Он сделал своё… Он был там до утра, видел все издевательства, торжество убогих. Видел, как отрёкся Пётр. Как мышью таился Иоанн — рыбарь, желавший воссесть одесную и громче всех разглагольствовавший о любви… Он был там. Он швырнул им их сребренники, он им высказал всё, он пытался попятиться — было поздно. Слишком поздно. Зависть — неколебимая сила. Никто не шутил. Так должно было быть.
Скоро всё кончится. Для него раньше. Он сделал своё. Кто- нибудь ещё выкрадет тело, уж не эти, наверное, но Чудак должен был позаботиться. Фома говаривал про ессеев… Только ведь воскресение, всё одно не осилить им воскресение, никому, как возможно?.. Но его не касается, он сделал своё, он знать не хочет… Всё попусту, может, всё попусту… он знать не хочет, он сделал, нет, нет!..

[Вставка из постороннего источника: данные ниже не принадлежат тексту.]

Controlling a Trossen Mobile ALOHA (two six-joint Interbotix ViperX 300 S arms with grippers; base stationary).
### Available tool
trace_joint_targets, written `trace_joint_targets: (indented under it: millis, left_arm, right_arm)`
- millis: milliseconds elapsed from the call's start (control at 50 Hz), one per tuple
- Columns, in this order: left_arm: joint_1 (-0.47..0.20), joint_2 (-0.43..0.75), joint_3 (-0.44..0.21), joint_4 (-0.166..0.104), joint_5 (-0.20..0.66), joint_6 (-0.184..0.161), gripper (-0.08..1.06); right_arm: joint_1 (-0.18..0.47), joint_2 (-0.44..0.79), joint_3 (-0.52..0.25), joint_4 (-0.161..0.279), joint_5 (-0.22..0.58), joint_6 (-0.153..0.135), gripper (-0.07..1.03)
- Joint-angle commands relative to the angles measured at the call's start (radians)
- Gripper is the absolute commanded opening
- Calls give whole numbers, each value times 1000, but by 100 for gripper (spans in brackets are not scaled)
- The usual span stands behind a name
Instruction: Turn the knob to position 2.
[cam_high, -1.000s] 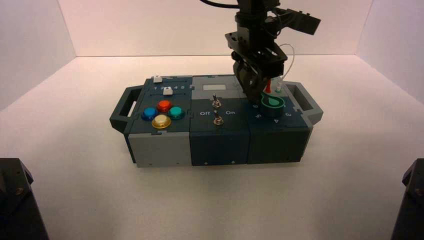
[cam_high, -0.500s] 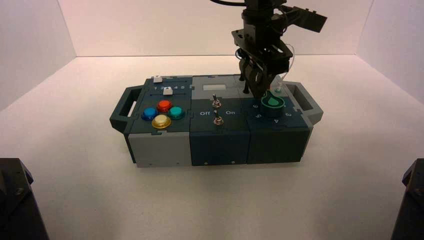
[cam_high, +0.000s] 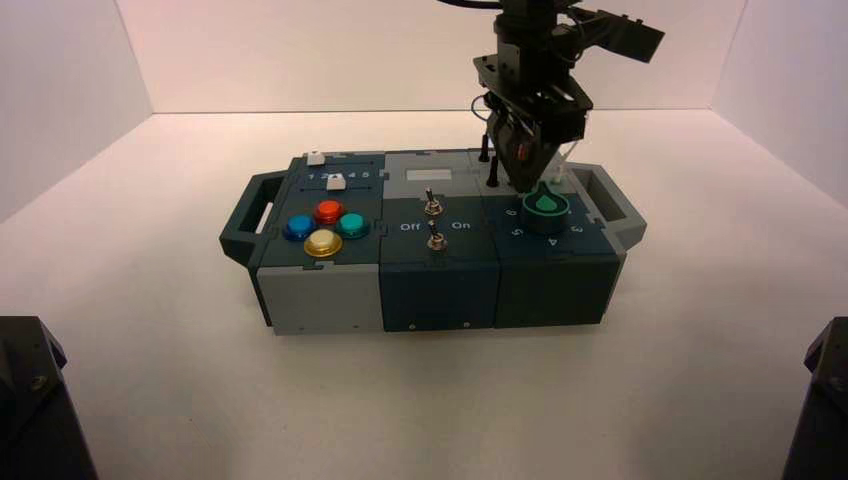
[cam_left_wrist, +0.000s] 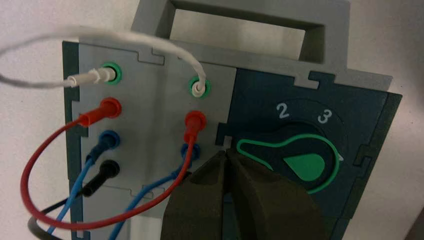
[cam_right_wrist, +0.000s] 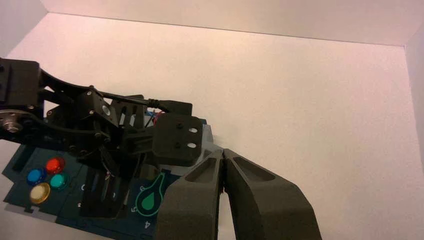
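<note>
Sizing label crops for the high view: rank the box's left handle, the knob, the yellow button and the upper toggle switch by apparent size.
1. left handle
2. knob, with the left gripper close over it; barely larger than the next
3. yellow button
4. upper toggle switch

Dial face beside the knob (cam_left_wrist: 300, 162): white numerals "2" (cam_left_wrist: 283, 111) and "3" (cam_left_wrist: 325, 116) read plainly in the left wrist view. Right wrist view showed a "4" (cam_right_wrist: 147, 224) on the same dial. Nothing else was readable at close range.
</note>
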Motion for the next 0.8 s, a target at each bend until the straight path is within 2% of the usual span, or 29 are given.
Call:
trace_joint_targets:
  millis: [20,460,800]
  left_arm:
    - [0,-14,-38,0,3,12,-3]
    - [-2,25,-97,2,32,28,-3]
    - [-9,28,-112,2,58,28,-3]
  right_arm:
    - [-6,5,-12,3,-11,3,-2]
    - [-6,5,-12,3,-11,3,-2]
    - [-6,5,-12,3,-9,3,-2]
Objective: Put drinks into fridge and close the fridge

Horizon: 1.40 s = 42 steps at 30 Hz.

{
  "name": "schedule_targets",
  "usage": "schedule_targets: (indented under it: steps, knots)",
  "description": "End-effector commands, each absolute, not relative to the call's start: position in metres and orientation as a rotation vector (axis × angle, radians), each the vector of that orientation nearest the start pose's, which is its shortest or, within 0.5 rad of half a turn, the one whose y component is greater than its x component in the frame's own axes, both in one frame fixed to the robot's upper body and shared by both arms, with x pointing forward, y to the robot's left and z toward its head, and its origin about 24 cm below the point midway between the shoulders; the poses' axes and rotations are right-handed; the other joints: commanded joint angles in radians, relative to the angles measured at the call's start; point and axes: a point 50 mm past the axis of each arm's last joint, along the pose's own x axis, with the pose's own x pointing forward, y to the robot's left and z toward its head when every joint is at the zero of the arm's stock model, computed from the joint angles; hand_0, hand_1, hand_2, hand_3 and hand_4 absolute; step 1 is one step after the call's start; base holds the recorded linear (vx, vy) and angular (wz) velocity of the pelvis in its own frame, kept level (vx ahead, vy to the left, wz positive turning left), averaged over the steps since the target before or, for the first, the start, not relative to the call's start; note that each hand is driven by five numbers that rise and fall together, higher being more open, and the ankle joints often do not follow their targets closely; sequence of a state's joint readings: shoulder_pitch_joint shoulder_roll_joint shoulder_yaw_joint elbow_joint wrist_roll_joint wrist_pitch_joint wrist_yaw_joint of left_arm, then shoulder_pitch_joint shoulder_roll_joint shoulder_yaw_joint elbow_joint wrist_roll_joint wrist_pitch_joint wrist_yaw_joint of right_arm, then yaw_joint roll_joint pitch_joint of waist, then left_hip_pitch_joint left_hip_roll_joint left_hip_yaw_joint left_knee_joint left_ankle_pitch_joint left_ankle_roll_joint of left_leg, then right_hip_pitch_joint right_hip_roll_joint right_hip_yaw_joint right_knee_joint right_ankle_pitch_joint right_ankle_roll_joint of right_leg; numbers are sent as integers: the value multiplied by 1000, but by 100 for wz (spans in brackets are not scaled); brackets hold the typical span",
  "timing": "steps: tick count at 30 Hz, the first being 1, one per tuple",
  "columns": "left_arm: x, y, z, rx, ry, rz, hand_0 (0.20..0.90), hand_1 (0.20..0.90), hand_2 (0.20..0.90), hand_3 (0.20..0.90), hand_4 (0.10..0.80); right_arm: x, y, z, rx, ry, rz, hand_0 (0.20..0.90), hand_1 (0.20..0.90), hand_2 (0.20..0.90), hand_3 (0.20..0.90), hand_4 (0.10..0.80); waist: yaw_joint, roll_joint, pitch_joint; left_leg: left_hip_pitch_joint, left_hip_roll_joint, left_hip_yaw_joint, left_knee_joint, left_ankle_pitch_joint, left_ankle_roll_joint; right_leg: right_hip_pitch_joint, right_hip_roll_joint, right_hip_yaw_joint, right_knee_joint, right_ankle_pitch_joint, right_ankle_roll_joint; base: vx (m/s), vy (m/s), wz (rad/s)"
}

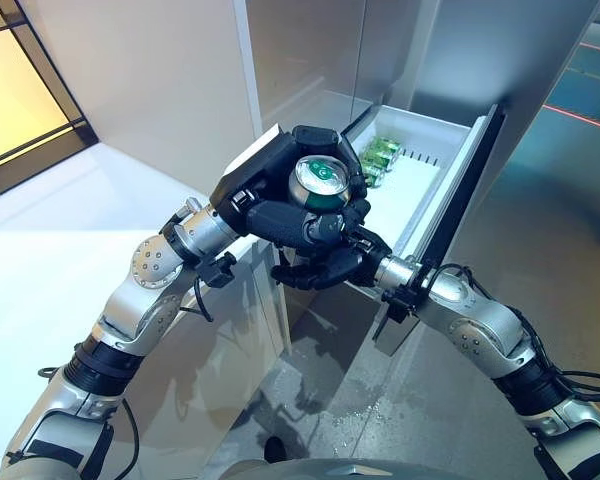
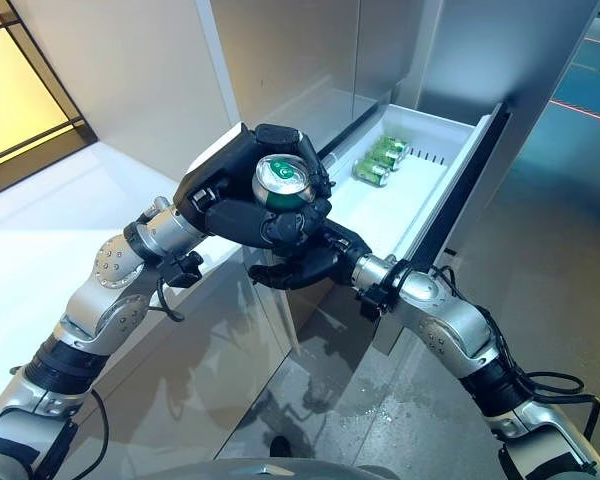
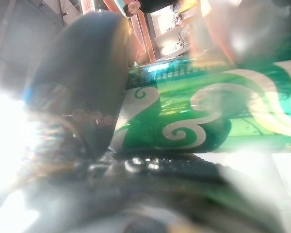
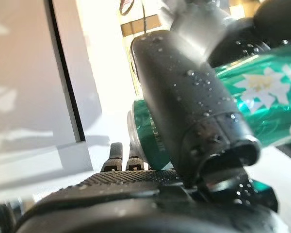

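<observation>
Green can point(image 1: 323, 181) gripped in left hand point(image 1: 270, 200) just short of open fridge drawer point(image 1: 435, 175); right hand point(image 1: 325, 265) cups beneath, fingers curled, touching

The can point(image 1: 323, 182) has a silver lid with a green patch around the opening, and its side, seen close in the wrist views, is glossy green with white swirls, a white star-shaped flower with a yellow centre, and paler green and turquoise bands. The cans point(image 2: 382, 160) lying in the drawer point(image 2: 450, 150) are the same green with silver ends, against the drawer's white inside and its black front edge. Both the left hand point(image 1: 270, 190) and the right hand point(image 1: 325, 262) are matt black on silver-grey arms, the fridge point(image 1: 430, 50) panels are pale grey, and the floor point(image 1: 540, 240) is grey with a thin red line at the far right.
</observation>
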<state>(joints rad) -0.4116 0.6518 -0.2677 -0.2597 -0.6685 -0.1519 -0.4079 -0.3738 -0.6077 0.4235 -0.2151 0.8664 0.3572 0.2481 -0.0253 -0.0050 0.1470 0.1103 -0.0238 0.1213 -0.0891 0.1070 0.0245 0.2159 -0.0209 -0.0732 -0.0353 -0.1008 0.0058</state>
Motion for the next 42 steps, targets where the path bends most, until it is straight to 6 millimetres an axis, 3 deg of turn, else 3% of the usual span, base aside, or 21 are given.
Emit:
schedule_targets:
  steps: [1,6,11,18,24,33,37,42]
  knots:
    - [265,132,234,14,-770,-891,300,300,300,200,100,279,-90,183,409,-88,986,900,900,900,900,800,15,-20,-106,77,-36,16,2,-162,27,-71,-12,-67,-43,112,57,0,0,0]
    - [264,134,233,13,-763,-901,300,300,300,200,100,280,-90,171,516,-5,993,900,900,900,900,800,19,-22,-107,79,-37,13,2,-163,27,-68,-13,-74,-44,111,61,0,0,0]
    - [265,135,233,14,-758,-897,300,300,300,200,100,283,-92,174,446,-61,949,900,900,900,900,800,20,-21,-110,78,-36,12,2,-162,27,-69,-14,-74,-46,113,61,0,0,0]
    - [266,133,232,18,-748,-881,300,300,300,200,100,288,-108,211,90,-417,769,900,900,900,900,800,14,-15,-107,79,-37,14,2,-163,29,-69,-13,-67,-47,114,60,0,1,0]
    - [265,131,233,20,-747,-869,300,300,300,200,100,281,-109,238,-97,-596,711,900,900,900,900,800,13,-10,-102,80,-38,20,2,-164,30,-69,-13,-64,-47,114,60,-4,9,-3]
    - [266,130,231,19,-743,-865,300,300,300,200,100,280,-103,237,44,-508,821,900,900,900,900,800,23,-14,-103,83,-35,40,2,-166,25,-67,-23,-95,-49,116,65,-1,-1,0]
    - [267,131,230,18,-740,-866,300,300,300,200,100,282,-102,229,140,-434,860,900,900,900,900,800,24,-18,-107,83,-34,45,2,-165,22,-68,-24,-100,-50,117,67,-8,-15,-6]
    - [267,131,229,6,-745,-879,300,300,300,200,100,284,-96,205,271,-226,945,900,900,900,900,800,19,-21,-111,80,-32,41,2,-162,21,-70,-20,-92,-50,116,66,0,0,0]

Он говорит. Достаточно громко, чтоб слышали звёзды, и ночь, и пустыня, чтоб слышали все:
«Какой странный Чудак. Ты любишь себя, но слова твои ложатся на камни. В речах твоих апории. Человеки не любят, но рождают детей. Посему грешны первородно. И ты говоришь, что в Царствие твоё лучше входить скопцами. Ты не любишь тоже, потому как кривду влагаешь в доверчивые уши. Но искренне делаешь! И твой Бог не любил, но Тот не был скопцом и пустил нас на свет, согрешил. И ты своей кровью решил искупить главный Грех. Бог сотворил человека, дабы он оправдал Его, Бога. Ты пришёл оправдывать Бога. Мне пришлось оправдать тебя, человека».